GIRIRAJ COTGIN: ICRA Suspends B+ Rating on INR14.50cr Cash Loan
---------------------------------------------------------------
ICRA has suspended the [ICRA] B+ rating assigned to the INR14.67
crore long term fund based limits and [ICRA]A4 rating to INR0.08
crore short term fund based limits of Giriraj Cotgin Private
Limited. The suspension follows ICRA's inability to carry out a
rating surveillance in the absence of the requisite information
from the company.


                       Amount
   Facilities        (INR crore)     Ratings
   ----------        -----------     -------
   Fund Based-Working
   Capital               14.50       [ICRA]B+ suspended

   Fund Based- Term
   Loan                   0.17       [ICRA]B+ suspended

   Non Fund Based-
   Bank Guarantee         0.08       [ICRA]A4 suspended

Giriraj Cot-Gin Private Limited (GCPL) was established in August
2008 and started commercial production in January 2010.The
business is managed by Girdharbhai G Vekariya, Naresh Girdharbhai
Lotia and Smitaben Naresh Lotia. The factory is located at
Parbani, Maharastra. GCPL is engaged in the ginning of raw cotton
to produce cotton seeds and cotton bales. The company is equipped
with 48 ginning machines and has a production capacity of around
450 bales per day.


GOLDEN SPINNING: CRISIL Reaffirms 'B' Rating on INR60MM Loan
------------------------------------------------------------
CRSIL's rating on the long-term bank facilities of Golden
Spinning Mills Private Limited (GSMPL) continues to reflect
GSMPL's working capital-intensive operations, and weak financial
risk profile because of small networth, leveraged capital
structure, and below-average debt protection metrics. These
weaknesses are partially offset by extensive experience of its
promoters in the textile industry.

                          Amount
   Facilities           (INR Mln)    Ratings
   ----------           ---------    -------
   Cash Credit              60       CRISIL B/Stable (Reaffirmed)
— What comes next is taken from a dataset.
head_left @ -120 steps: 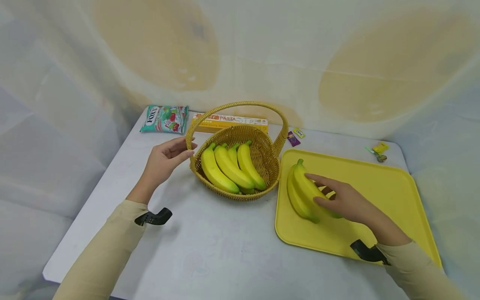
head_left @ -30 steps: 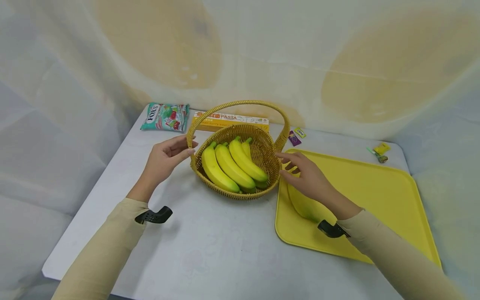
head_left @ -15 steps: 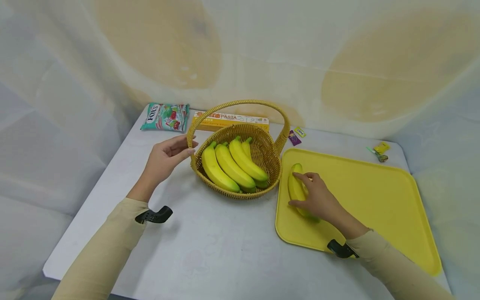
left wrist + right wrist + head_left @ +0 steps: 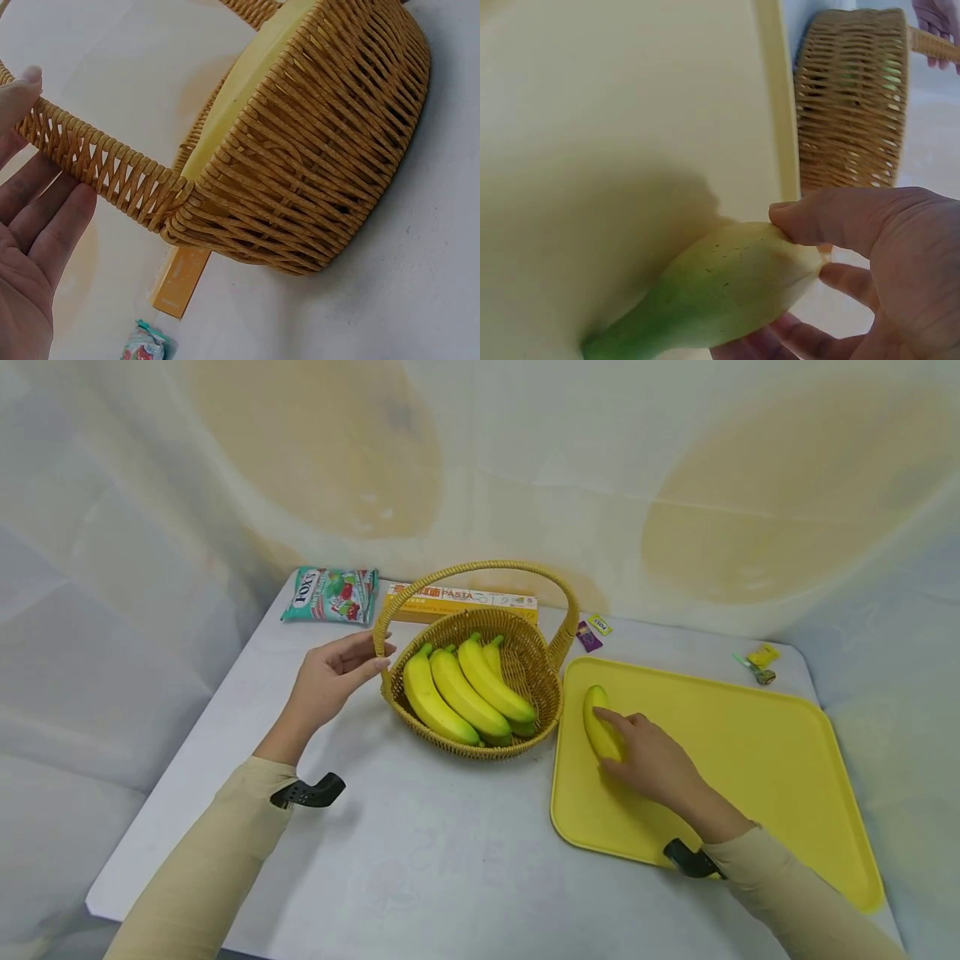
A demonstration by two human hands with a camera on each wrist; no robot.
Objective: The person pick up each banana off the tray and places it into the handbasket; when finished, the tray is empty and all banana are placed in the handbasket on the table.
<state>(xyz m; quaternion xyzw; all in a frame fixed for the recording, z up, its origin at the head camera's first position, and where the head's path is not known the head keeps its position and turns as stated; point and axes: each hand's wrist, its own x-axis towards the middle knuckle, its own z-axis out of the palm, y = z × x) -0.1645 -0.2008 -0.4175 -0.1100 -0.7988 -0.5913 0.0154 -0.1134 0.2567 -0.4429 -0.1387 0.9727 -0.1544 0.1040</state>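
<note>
My left hand [image 4: 326, 685] holds one side of the arched handle [image 4: 97, 161] of a wicker basket [image 4: 521, 672], thumb on one face and fingers on the other. Several yellow bananas [image 4: 435, 702] lie side by side in the basket, mostly towards its left. On the yellow tray [image 4: 750, 760] to the right, my right hand [image 4: 656, 760] pinches a single banana [image 4: 598, 727] between thumb and fingers. The right wrist view shows the thumb on the near side of this banana [image 4: 720, 289], its green end pointing away; some fingers are hidden beneath it.
Behind the basket lies an orange-and-white pasta box [image 4: 457, 602], with a Fox's candy bag [image 4: 332, 595] to its left. Small wrapped candies [image 4: 589, 636] sit behind the tray, and more small wrapped pieces [image 4: 763, 656] by its far right corner. Fabric walls surround the white table [image 4: 420, 860].
One banana has gone from the tray into the basket. My right hand has come back from the basket rim to the tray and taken hold of the other banana. The left hand stays put.
</note>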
   Long Term Loan           12       CRISIL B/Stable (Reaffirmed)

   Proposed Long Term
   Bank Loan Facility       21.9     CRISIL B/Stable (Reaffirmed)

Outlook: Stable

CRISIL believes GSMPL will continue to benefit over the medium
term from the extensive industry experience of its promoters. The
outlook may be revised to 'Positive' if the company's financial
risk profile improves significantly because of substantial equity
infusion or higher cash accrual. Conversely, the outlook may be
revised to 'Negative' if there is a considerable decline in
accrual, deterioration in working capital management, or large
debt-funded capital expenditure, resulting in weakening of debt
protection metrics.

GSMPL, located in Salem, Tamil Nadu, and incorporated in 1981,
manufactures cotton yarn in counts of 20-80s. It is promoted by
Mr. P Sundaram and his family members.


GOPAL KAMATH: ICRA Puts B+ Rating on Notice For Withdrawal
----------------------------------------------------------
ICRA has put the [ICRA]B+ rating assigned to the INR11.00 crore
fund based facilities of Gopal Kamath & Co on notice for
withdrawal as there is no amount outstanding against the rated
bank facilities. As per ICRA's 'Policy on Withdrawal of Credit
Rating', the [ICRA]B+ rating put on notice for withdrawal will be
withdrawn after one month from the date of this withdrawal
notice.

                         Amount
   Facilities          (INR crore)     Ratings
   ----------          -----------     -------
   Fund based limits       11.00       [ICRA]B+ put on notice
                                       for withdrawal)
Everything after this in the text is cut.